→ WHAT IS EXPECTED: Every line below should be given again without alteration.

→ PROVIDED MATERIAL:

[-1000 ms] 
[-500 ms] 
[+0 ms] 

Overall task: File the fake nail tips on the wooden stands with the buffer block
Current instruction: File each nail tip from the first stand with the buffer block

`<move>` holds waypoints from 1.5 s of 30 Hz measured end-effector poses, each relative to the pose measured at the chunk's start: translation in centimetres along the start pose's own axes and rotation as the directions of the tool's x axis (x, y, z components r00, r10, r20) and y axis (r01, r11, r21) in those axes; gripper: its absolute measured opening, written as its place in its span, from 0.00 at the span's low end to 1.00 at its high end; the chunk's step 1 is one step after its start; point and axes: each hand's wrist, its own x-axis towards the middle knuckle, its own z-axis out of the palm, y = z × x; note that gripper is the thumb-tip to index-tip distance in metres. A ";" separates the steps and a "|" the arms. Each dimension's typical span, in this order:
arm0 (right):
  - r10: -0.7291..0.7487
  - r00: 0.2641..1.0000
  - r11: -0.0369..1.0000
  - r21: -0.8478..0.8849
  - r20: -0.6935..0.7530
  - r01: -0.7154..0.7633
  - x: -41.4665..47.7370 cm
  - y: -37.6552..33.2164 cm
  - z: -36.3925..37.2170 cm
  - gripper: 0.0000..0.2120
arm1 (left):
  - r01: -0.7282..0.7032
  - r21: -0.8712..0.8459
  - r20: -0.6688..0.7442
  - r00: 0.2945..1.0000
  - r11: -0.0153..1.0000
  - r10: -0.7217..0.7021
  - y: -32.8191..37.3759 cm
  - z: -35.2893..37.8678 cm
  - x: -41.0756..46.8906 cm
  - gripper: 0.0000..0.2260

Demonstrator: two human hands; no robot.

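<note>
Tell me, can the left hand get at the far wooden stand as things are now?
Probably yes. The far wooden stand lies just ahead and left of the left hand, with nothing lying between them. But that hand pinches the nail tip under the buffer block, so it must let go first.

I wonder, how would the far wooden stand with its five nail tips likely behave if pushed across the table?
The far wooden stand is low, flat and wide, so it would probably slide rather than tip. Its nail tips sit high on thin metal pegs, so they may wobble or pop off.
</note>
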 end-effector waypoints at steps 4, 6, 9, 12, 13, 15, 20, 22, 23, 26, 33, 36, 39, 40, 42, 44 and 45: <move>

→ FINISHED TASK:
[-1000 ms] 
[-500 ms] 
[+0 ms] 

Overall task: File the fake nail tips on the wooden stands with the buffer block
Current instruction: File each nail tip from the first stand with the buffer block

`<move>` holds waypoints from 1.5 s of 30 Hz measured end-effector poses, each relative to the pose measured at the chunk's start: translation in centimetres along the start pose's own axes and rotation as the directions of the tool's x axis (x, y, z components r00, r10, r20) and y axis (r01, r11, r21) in those axes; gripper: its absolute measured opening, written as its place in its span, from 0.00 at the span's low end to 1.00 at its high end; the chunk's step 1 is one step after its start; point and axes: each hand's wrist, its own x-axis towards the middle knuckle, its own z-axis out of the palm, y = z × x; note that gripper is the thumb-tip to index-tip distance in metres. A ";" separates the steps and a "|" the arms. Each dimension's typical span, in this order:
arm0 (right):
  - r10: -0.7291..0.7487
  - r00: 0.2641..1.0000
  - r11: -0.0369..1.0000
  - r21: -0.8478..0.8849
  - r20: -0.6935..0.7530
  - r01: -0.7154..0.7633
  - x: -41.4665..47.7370 cm
  - y: -37.6552..33.2164 cm
  - z: -36.3925..37.2170 cm
  - gripper: 0.0000..0.2120
arm1 (left):
  - r01: -0.7282..0.7032
  - r21: -0.8712..0.8459
  - r20: -0.6688..0.7442
  - r00: 0.2945..1.0000
  - r11: -0.0153..1.0000
  - r10: -0.7217..0.7021
  - y: -32.8191..37.3759 cm
  - z: -35.2893..37.8678 cm
  - x: -41.0756..46.8906 cm
  - gripper: 0.0000..0.2260

Demonstrator: two human hands; no robot.

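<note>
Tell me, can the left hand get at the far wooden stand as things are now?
Probably yes. The far wooden stand lies just ahead and left of the left hand, with nothing lying between them. But that hand pinches the nail tip under the buffer block, so it must let go first.

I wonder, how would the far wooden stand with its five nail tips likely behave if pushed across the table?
The far wooden stand is low, flat and wide, so it would probably slide rather than tip. Its nail tips sit high on thin metal pegs, so they may wobble or pop off.
</note>
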 end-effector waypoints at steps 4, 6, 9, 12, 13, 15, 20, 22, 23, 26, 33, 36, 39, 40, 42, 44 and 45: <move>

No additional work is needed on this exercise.